**Task goal**
What you return should be the lines from the first line of the records below through the line holding "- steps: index", unchanged.

Given data START

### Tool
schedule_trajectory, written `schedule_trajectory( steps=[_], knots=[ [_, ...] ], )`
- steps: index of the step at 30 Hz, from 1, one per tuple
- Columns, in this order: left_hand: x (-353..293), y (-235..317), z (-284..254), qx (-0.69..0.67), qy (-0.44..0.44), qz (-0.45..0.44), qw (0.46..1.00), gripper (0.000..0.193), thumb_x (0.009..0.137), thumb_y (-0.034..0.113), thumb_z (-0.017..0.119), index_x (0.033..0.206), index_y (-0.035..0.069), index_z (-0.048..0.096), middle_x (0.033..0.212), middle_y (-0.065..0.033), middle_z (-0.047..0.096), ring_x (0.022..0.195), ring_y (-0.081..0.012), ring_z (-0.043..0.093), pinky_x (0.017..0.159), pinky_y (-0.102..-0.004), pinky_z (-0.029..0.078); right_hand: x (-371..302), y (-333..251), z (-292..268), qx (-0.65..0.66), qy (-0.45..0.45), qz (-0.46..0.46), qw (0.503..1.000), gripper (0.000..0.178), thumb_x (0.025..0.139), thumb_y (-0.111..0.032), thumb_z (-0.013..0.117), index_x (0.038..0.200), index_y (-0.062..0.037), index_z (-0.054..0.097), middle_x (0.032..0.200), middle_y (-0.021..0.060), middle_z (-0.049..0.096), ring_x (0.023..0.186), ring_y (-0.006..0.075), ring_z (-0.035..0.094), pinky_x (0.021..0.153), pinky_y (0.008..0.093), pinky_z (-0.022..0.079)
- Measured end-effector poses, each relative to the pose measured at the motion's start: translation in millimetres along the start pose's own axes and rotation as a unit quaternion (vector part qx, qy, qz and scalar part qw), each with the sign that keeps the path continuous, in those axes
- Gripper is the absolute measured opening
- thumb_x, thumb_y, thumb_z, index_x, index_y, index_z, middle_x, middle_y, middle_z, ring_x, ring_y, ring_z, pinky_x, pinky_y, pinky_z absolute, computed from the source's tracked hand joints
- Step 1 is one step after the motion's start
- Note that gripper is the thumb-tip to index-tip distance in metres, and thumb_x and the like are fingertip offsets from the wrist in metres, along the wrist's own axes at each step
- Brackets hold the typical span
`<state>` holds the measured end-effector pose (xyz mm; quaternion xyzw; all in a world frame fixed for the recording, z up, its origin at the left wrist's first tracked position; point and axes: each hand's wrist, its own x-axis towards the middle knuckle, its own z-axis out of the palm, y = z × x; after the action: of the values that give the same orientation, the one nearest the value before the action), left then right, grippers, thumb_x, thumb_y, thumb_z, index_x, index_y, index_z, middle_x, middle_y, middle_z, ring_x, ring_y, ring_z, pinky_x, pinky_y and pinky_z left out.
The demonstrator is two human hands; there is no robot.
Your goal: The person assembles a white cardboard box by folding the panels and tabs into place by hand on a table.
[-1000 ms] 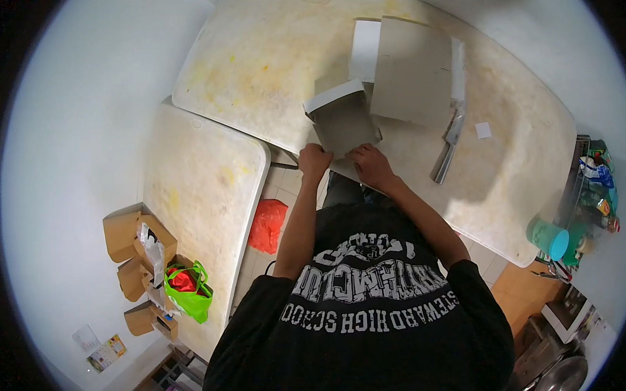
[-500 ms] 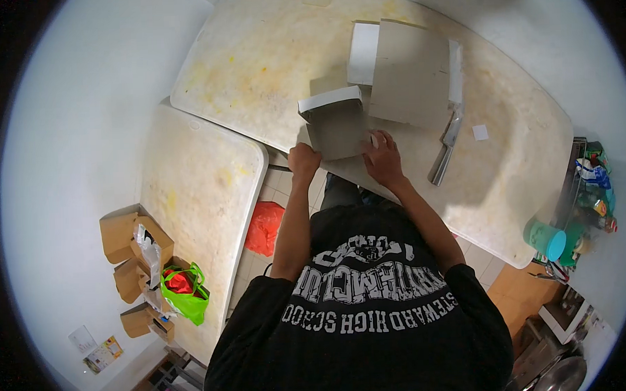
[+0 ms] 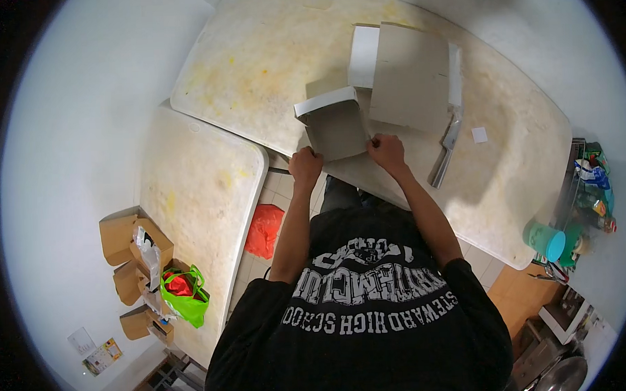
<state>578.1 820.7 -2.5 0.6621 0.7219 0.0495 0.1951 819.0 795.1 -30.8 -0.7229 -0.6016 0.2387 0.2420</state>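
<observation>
A small cardboard box [image 3: 335, 130], grey inside with a white folded rim at its far side, rests at the table's near edge. My left hand [image 3: 306, 165] grips its near left corner, fingers closed. At the near right corner my right hand [image 3: 386, 152] pinches the cardboard. The box's near side lies low between the two hands. Just beyond, to the right, lie grey flattened cardboard sheets [image 3: 412, 75] with white flaps. A knife [image 3: 446, 147] with a metal handle lies beside them, its blade partly against the cardboard.
A small white paper square [image 3: 480, 134] lies right of the knife. A turquoise cup [image 3: 550, 244] stands at the table's right end. On the left table [image 3: 195, 165] are open brown cartons [image 3: 127, 247] and a green bag [image 3: 187, 303]. A red plastic bag [image 3: 264, 230] shows below, between the tables.
My right hand has drawn back and its fingers have closed on the box's near right corner. My left hand stays at the left corner. The box has shifted slightly left.
</observation>
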Motion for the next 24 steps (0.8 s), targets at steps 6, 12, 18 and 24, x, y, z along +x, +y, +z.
schedule_trajectory(
  steps=[6, 12, 18, 24],
  knots=[
    [-3, 8, -10, -0.047, 0.003, -0.008, 0.999, 0.039, 0.077, 0.027, 0.062, 0.108, 0.005, 0.069, 0.087, -0.0236, 0.070, 0.087, -0.0411, 0.069, 0.078, -0.0508, 0.055, 15, -7, -1, -0.095, -0.056, -0.028, 0.994, 0.023, 0.073, -0.028, 0.068, 0.079, -0.0057, 0.070, 0.081, 0.0168, 0.069, 0.081, 0.0373, 0.066, 0.076, 0.0489, 0.054],
    [1, 3, -11, -0.071, -0.012, -0.003, 0.997, 0.044, 0.077, 0.026, 0.062, 0.115, 0.004, 0.066, 0.086, -0.0228, 0.071, 0.088, -0.0409, 0.069, 0.082, -0.0493, 0.055, 23, -12, -19, -0.088, -0.144, 0.036, 0.985, 0.027, 0.071, -0.029, 0.072, 0.087, -0.0075, 0.073, 0.090, 0.0169, 0.071, 0.087, 0.0356, 0.069, 0.079, 0.0474, 0.055],
    [-4, 21, -25, -0.097, -0.030, -0.007, 0.995, 0.042, 0.077, 0.026, 0.064, 0.112, 0.002, 0.065, 0.084, -0.0210, 0.071, 0.089, -0.0391, 0.069, 0.081, -0.0482, 0.054, 29, 5, -13, -0.065, -0.120, 0.025, 0.990, 0.020, 0.070, -0.023, 0.069, 0.079, -0.0064, 0.075, 0.076, 0.0179, 0.070, 0.074, 0.0356, 0.069, 0.072, 0.0447, 0.055],
    [4, 2, -8, -0.222, -0.004, 0.009, 0.975, 0.036, 0.077, 0.019, 0.068, 0.105, -0.002, 0.061, 0.093, -0.0236, 0.070, 0.085, -0.0389, 0.069, 0.079, -0.0469, 0.055, 28, -1, -17, -0.033, -0.138, 0.044, 0.989, 0.020, 0.073, -0.020, 0.067, 0.077, -0.0017, 0.074, 0.072, 0.0177, 0.070, 0.071, 0.0292, 0.070, 0.071, 0.0404, 0.056]
  ],
)
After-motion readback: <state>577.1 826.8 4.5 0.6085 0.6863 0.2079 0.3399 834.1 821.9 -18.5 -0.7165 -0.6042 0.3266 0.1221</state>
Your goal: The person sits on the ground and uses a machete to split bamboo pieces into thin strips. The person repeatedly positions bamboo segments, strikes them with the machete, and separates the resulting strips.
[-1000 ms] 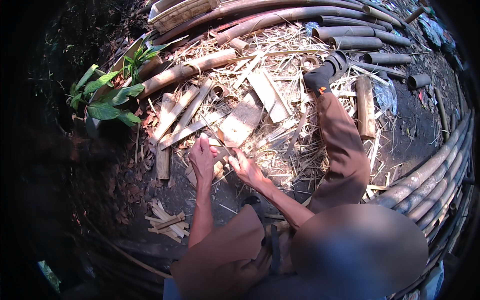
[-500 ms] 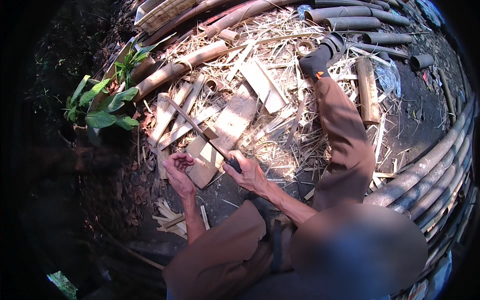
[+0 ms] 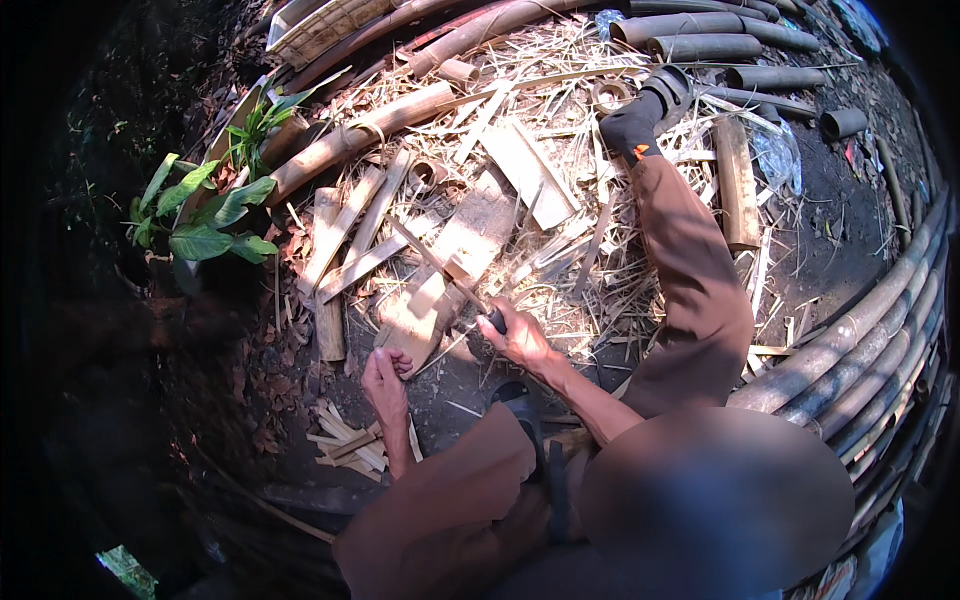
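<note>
My right hand is wrapped round the dark handle of a long knife. Its narrow blade points up and to the left across a wooden board on the ground. Against the blade, over the board, is a small pale bamboo piece; whether it touches the blade I cannot tell. Just below the board's near end is my left hand, its fingers curled in and nothing visible in them. Beside my left forearm lies a small pile of split bamboo strips.
Bamboo splits and a flat pale slab lie around the board among shavings. My outstretched leg is on the right. Bamboo poles curve along the right edge; a leafy plant stands at the left.
My right hand has moved slightly right with the knife, and the blade has shifted rightward over the board. My left hand has dropped lower and to the right, its fingers now more curled.
</note>
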A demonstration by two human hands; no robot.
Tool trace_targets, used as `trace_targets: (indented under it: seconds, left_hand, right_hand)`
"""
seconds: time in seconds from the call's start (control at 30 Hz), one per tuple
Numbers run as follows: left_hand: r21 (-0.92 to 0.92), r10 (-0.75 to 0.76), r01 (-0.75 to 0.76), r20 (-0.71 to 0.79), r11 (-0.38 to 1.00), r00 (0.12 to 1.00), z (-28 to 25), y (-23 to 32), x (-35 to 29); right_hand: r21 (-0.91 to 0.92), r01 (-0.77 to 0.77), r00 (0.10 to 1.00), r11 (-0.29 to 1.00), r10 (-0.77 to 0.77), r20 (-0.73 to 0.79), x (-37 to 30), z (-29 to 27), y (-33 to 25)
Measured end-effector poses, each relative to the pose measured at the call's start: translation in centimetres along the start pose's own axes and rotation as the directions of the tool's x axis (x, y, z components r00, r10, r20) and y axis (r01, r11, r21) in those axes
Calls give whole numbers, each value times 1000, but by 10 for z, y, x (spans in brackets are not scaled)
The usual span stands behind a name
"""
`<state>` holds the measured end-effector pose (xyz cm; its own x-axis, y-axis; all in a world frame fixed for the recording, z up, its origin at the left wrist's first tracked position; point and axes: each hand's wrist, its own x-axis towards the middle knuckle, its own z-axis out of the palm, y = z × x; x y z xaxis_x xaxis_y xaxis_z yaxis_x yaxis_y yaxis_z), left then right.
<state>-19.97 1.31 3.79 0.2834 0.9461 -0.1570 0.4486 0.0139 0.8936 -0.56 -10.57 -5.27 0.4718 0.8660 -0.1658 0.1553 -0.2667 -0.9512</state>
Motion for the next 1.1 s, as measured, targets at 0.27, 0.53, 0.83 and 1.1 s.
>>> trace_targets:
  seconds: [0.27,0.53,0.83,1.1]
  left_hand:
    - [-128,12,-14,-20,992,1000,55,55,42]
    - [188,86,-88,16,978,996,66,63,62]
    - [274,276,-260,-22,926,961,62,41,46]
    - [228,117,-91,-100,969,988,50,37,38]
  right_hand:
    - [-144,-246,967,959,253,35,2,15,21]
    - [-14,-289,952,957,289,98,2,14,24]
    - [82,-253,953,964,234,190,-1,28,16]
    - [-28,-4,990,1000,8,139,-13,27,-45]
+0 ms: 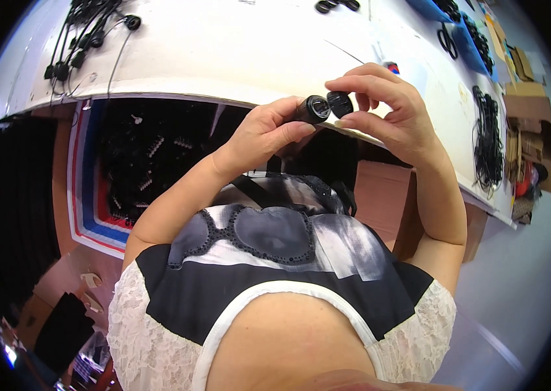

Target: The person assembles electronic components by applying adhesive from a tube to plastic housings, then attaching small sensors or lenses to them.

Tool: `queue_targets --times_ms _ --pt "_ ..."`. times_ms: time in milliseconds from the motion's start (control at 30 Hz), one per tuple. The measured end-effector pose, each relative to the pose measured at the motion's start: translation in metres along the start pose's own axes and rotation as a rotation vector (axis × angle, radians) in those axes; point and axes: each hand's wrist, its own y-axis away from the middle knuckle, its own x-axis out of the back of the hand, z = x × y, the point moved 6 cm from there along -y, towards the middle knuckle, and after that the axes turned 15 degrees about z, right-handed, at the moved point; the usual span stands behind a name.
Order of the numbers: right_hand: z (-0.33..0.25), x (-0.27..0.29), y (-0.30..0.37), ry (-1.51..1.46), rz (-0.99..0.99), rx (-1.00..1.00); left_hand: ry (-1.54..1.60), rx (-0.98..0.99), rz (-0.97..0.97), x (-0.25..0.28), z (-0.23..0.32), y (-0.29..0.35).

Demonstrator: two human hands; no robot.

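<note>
Rightward, beyond the right hand (400, 109), lie scissors (446, 42) and cables (488, 143).

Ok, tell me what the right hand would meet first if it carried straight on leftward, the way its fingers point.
Led by the black cap it holds, the right hand would probably meet the black cylinder in the left hand; depth is hard to judge.

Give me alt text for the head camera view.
A person's left hand holds a black cylinder, the right hand a black cap-like piece near its end, by the edge of a white table. Black cables lie on it; a striped bag is below left.
</note>
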Motion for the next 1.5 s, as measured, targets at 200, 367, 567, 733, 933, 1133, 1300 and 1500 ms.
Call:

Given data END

**The completed task**
### Tool
schedule_trajectory, written `schedule_trajectory( steps=[_], knots=[ [_, ...] ], )`
- steps: index of the step at 30 Hz, from 1, one per tuple

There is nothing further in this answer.